Results: A total of 395 patients (D-VRd, n=197; VRd, n=198) were randomized between December 11, 2018 and October 7, 2019. At a median follow-up of 58.7 months, overall MRD-negativity rates were significantly higher with D-VRd versus VRd at both 10^–5 (60.9% vs 39.4%; OR, 2.37; 95% CI, 1.58-3.55; P<0.0001) and 10^–6 (46.2% vs 27.3%; OR, 2.24; 95% CI, 1.48-3.40; P=0.0001) sensitivity thresholds. Prespecified subgroup analyses showed a consistent MRD benefit with D-VRd across the majority of subgroups, except for patients with high cytogenetic risk. Rates of sustained MRD negativity (≥12 months) were also higher with D-VRd versus VRd at both 10^–5 (48.7% vs 26.3%; OR, 2.63; 95% CI, 1.73-4.00; P<0.0001) and 10^–6 (32.0% vs 15.7%; OR, 2.52; 95% CI, 1.55-4.11; P=0.0001), with continued benefit of sustained MRD negativity observed with D-VRd for 2 yrs (10^–5: 38.6% vs 21.2%; 10^–6: 24.9% vs 12.6%) and 3 yrs (10^–5: 27.4% vs 13.6%) versus VRd. D-VRd improved landmark MRD-negativity rates and cumulative MRD negativity at all prespecified assessment timepoints (12/18/24/30/36/48/60 months) at both 10^–5 and 10^–6 depths compared to VRd. PFS trended higher with D-VRd versus VRd in patients with MRD-negative (10^–5: HR, 0.61; 95% CI, 0.35-1.06; 10^–6: HR, 0.66; 95% CI, 0.31-1.41) and MRD-positive status (10^–5: HR, 0.82; 95% CI, 0.54-1.24; 10^–6: HR, 0.74; 95% CI, 0.51-1.06). The estimated 54-mo PFS rates were 81.0% for D-VRd versus 69.5% for VRd in MRD-negative (10^–5) patients and 46% versus 33.7% for MRD-positive patients.

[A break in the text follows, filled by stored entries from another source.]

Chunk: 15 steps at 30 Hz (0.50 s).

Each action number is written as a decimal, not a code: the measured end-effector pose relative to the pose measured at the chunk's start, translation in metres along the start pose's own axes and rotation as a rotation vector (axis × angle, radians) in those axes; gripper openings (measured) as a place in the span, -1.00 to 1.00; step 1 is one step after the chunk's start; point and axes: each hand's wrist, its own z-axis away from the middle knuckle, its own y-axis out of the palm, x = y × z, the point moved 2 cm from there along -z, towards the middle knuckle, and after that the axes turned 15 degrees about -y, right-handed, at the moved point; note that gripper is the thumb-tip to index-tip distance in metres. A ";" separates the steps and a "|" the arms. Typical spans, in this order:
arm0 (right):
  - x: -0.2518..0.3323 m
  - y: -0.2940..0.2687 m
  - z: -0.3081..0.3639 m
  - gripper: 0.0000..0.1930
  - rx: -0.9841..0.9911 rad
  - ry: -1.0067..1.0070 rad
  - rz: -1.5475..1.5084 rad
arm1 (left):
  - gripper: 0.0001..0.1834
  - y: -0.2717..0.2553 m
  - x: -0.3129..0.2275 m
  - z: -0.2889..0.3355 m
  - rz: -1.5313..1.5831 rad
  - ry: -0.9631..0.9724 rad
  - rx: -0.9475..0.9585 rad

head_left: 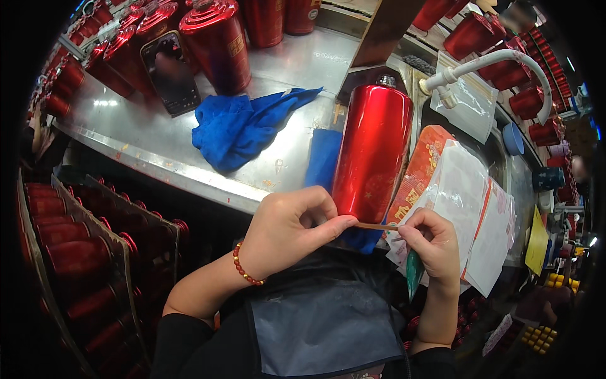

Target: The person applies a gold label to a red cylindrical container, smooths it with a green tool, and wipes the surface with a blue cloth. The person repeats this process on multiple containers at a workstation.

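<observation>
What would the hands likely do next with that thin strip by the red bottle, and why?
Probably press the thin brown strip onto the red bottle. The left hand and right hand each pinch one end, stretched flat just beside the bottle's lower part, not clearly touching it.

Cloth [243,126] left of bottle [372,151] (phone [170,72] behind).

At centre frame our left hand [287,230] and right hand [432,246] pinch a thin brown strip [374,225] between them, against a tall red bottle [374,151]; a blue cloth [243,126] lies on the steel surface [303,63] at upper centre; label sheets [480,215] sit right.
</observation>
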 end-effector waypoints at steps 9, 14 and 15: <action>-0.002 0.000 -0.002 -0.90 -0.002 -0.005 0.062 | -0.83 -0.018 0.018 0.002 0.164 -0.073 -0.078; 0.002 0.002 -0.003 -0.90 -0.001 -0.021 0.098 | -0.76 -0.028 0.021 0.018 0.019 0.157 -0.294; 0.004 0.002 -0.003 -0.90 0.006 -0.024 0.117 | -0.74 -0.026 0.021 0.022 -0.106 0.282 -0.366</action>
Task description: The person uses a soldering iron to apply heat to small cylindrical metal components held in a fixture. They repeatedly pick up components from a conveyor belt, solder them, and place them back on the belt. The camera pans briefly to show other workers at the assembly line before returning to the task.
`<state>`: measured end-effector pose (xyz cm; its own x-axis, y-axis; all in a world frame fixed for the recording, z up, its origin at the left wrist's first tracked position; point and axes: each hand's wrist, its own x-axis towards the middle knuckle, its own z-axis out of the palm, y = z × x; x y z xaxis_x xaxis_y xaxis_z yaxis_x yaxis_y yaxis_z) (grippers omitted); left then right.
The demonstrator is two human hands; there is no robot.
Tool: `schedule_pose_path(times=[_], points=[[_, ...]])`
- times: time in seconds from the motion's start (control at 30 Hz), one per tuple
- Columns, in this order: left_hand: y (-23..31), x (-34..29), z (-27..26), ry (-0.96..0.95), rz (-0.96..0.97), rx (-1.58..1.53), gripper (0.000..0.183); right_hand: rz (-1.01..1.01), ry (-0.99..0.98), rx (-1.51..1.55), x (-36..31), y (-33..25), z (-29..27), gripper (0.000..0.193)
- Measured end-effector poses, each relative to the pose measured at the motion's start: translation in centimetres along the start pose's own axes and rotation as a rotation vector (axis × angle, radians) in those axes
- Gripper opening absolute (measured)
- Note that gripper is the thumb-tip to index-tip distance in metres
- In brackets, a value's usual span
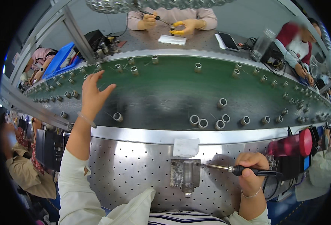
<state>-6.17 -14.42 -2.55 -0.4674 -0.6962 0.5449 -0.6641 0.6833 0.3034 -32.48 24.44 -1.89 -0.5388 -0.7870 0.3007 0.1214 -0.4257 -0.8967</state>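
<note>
My left hand (93,93) reaches over the green conveyor belt (165,86), thumb and fingers apart, with nothing seen between them. Small metal cylinders with thin wires stand around it; one cylinder (118,117) is nearer me, below the hand. My right hand (252,168) is closed around the handle of a soldering iron (222,167). The iron lies level, its tip pointing left at the edge of a worn metal fixture block (176,176). Across that block sits a shiny, tube-shaped piece (188,175) with a rounded end toward me.
A folded white pad (186,147) lies beyond the block. At right are a pink bottle (291,144) and a black box. More cylinders (222,102) stand along the belt. Across it, a co-worker's gloved hand (184,27) holds a part; other people sit at both sides.
</note>
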Motion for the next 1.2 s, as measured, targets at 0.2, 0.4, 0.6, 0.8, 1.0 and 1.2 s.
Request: schedule_pose_path(times=[0.2,0.4,0.6,0.8,1.0,1.2], points=[[15.9,-2.9,3.3,-0.497,0.37,-0.565,0.043,0.009,0.039,-0.008,-0.4,-0.1,-0.9,0.019],[18.5,-4.8,6.4,-0.595,0.267,-0.578,0.033,0.005,0.033,0.028,-0.4,-0.1,-0.7,0.018],[17.1,-4.0,-0.4,-1.127,-0.485,-1.274,0.025,-0.016,0.044,0.023,-1.0,-0.6,-0.6,0.019],[17.9,-6.4,0.0,-1.374,-0.374,-1.484,0.029,-0.008,0.032,-0.025,-1.0,0.0,-0.1,0.019],[18.5,-8.7,-0.5,-1.436,-0.511,-1.607,0.044,-0.012,-0.045,0.018,-1.1,-0.1,0.0,0.018],[19.1,-10.2,-1.5,-1.089,-0.517,-1.677,0.04,-0.043,-0.157,-0.011,-1.0,-0.1,0.0,0.019]])
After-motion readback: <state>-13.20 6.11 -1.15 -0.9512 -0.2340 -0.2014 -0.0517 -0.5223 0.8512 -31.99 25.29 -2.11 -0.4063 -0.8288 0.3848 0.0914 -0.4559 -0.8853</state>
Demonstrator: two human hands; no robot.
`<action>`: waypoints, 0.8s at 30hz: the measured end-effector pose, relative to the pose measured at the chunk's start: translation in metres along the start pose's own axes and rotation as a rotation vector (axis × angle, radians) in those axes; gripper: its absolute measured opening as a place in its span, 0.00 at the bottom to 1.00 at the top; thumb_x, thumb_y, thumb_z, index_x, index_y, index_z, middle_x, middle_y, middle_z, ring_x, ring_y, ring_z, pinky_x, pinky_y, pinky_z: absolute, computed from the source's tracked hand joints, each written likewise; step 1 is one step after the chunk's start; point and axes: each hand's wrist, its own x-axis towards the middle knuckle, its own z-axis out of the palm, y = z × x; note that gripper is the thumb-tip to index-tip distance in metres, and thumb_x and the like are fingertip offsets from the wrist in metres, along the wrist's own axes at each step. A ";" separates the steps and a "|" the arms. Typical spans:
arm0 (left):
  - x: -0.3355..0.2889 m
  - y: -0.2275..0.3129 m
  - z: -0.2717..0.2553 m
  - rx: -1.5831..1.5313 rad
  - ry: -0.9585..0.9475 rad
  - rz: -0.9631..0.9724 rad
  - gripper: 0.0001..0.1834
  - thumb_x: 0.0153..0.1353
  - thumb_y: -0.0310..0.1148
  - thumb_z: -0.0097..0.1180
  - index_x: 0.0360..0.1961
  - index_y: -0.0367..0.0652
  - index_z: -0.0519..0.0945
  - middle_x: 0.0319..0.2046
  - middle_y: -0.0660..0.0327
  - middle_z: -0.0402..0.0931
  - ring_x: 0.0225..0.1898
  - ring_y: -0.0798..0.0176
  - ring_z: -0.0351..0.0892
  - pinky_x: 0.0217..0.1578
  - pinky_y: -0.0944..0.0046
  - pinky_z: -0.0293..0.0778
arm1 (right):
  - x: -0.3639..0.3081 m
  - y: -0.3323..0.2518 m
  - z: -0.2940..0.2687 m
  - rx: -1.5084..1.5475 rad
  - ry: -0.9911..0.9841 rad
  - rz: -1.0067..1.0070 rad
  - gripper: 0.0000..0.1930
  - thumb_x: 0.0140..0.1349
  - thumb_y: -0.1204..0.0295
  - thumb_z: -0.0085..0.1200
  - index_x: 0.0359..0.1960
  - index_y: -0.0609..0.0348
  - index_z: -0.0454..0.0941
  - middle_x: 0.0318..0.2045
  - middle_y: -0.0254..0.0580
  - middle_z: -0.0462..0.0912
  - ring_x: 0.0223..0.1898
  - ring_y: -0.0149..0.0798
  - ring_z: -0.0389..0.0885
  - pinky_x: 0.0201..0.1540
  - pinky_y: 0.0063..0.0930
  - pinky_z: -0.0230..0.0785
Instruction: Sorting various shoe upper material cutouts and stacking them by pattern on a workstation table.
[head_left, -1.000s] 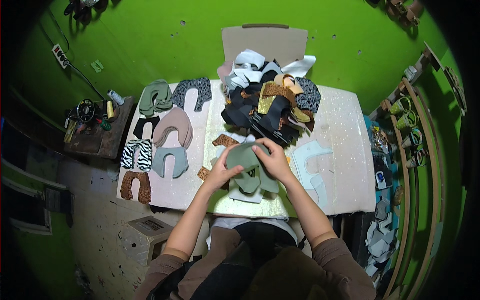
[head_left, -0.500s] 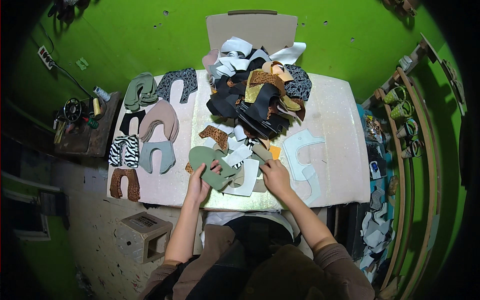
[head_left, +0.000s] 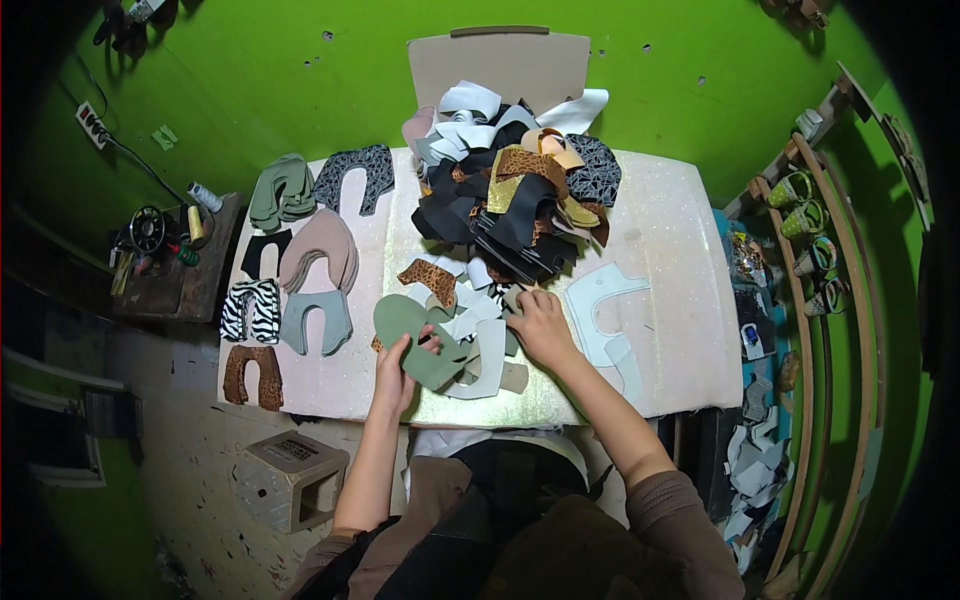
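My left hand (head_left: 396, 368) is closed on green U-shaped cut material (head_left: 404, 320), held over the near middle of the table; its thumb lies on the front. My right hand (head_left: 541, 326) reaches into the small heap of loose cut pieces, its fingers bent down at an olive-brown piece (head_left: 512, 297). What is between those fingertips is hard to make out. Between my hands lie a curved white piece (head_left: 489, 362), smaller white scraps and a leopard-print piece (head_left: 430, 279).
A tall pile of mixed cut pieces (head_left: 515, 195) stands at the back. Sorted stacks line the left, among them pink (head_left: 318, 240), zebra-print (head_left: 250, 308) and grey (head_left: 322, 308) ones. Pale curved pieces (head_left: 595, 310) lie at right. A wooden rack (head_left: 800, 430) holds sandals (head_left: 800, 220).
My right hand has moved a little away from me and left, deeper into the heap. The curved white piece has turned, and the orange scrap has gone from sight. The left hand still holds the green material.
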 end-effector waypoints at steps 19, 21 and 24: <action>0.008 0.051 -0.008 -0.002 -0.049 0.067 0.20 0.62 0.33 0.39 0.52 0.31 0.62 0.45 0.49 0.70 0.45 0.52 0.72 0.47 0.56 0.69 | 0.106 -0.038 -0.092 0.669 0.299 -0.033 0.06 0.55 0.71 0.50 0.31 0.60 0.74 0.26 0.42 0.77 0.32 0.43 0.75 0.41 0.33 0.63; 0.008 0.057 -0.019 0.017 -0.050 0.048 0.20 0.62 0.33 0.40 0.51 0.32 0.62 0.45 0.49 0.71 0.45 0.52 0.72 0.46 0.56 0.69 | 0.118 -0.048 -0.097 0.682 0.322 -0.066 0.05 0.54 0.72 0.51 0.30 0.61 0.75 0.26 0.42 0.77 0.31 0.43 0.75 0.38 0.32 0.64; 0.010 0.064 -0.040 0.001 -0.054 0.036 0.20 0.61 0.34 0.41 0.51 0.32 0.63 0.45 0.50 0.71 0.44 0.53 0.73 0.45 0.57 0.70 | 0.129 -0.065 -0.106 0.708 0.398 0.008 0.05 0.51 0.75 0.52 0.30 0.62 0.76 0.27 0.43 0.78 0.30 0.42 0.77 0.35 0.30 0.67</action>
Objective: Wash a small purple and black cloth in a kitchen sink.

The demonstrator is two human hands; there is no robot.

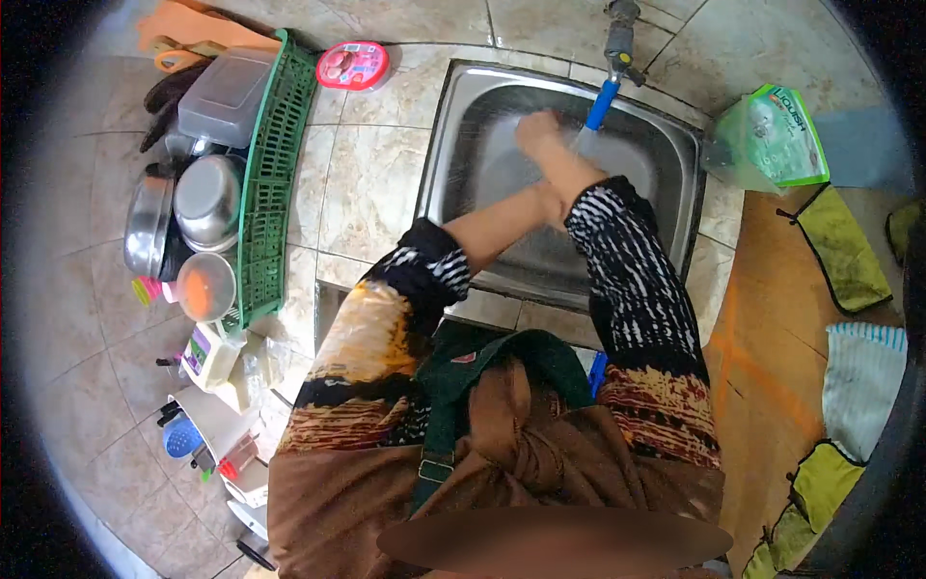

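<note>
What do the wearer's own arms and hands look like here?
The left hand and right hand look gloveless. Going up, the left sleeve is black and white, yellowish, black, then rust; the right sleeve is black with white flecks, then rust and tan.

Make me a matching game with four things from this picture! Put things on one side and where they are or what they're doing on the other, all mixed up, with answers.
Things:
1. Blue tap nozzle
2. Green basket
3. Left hand
4. Pinkish-red tub

Places and states:
A. At the right forearm
B. On the tiled counter
C. Holding a metal bowl
D. Spraying water over the sink

Right pairs: 1-D, 2-C, 3-A, 4-B
</note>
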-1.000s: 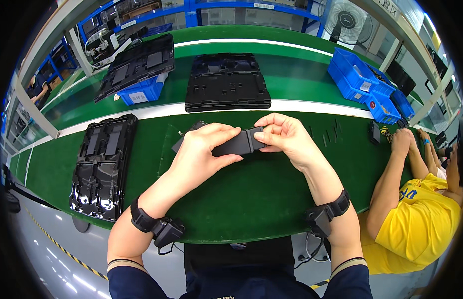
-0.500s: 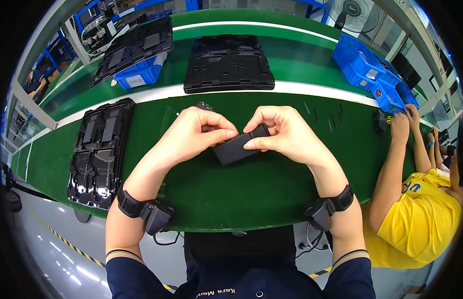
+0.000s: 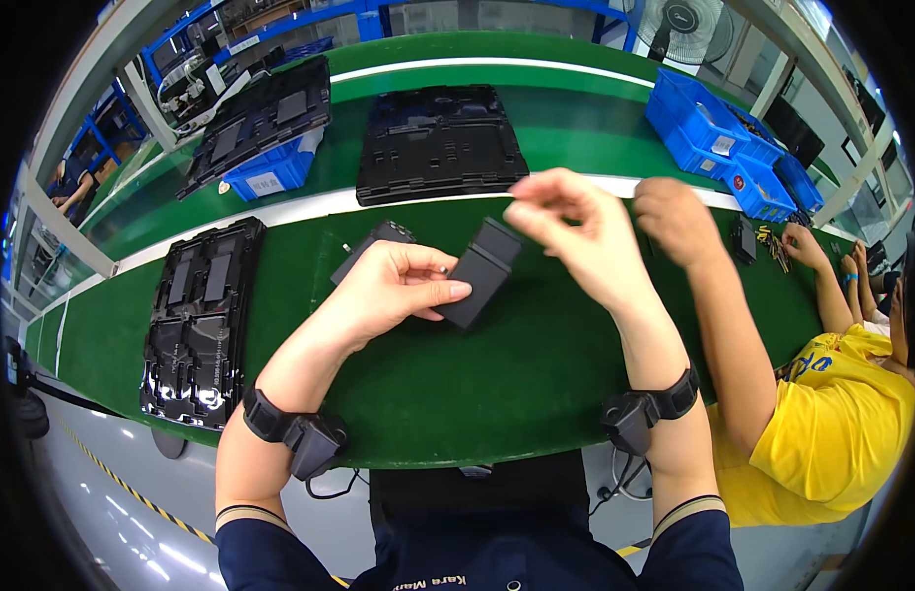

Conclusion: D-VRd resulted in significantly higher rates of overall and sustained MRD negativity at both 10^–5 and 10^–6 sensitivity thresholds versus VRd at all timepoints in TIE and transplant-deferred patients with NDMM. This deeper response translated into significant improvements in overall PFS in the D-VRd group. Of patients who achieved MRD-negativity (10^–5) with D-VRd, >80% were alive and progression-free at 54 months. These data further support the use of D-VRd as a new standard of care for patients with NDMM that are TIE or for whom transplant is deferred.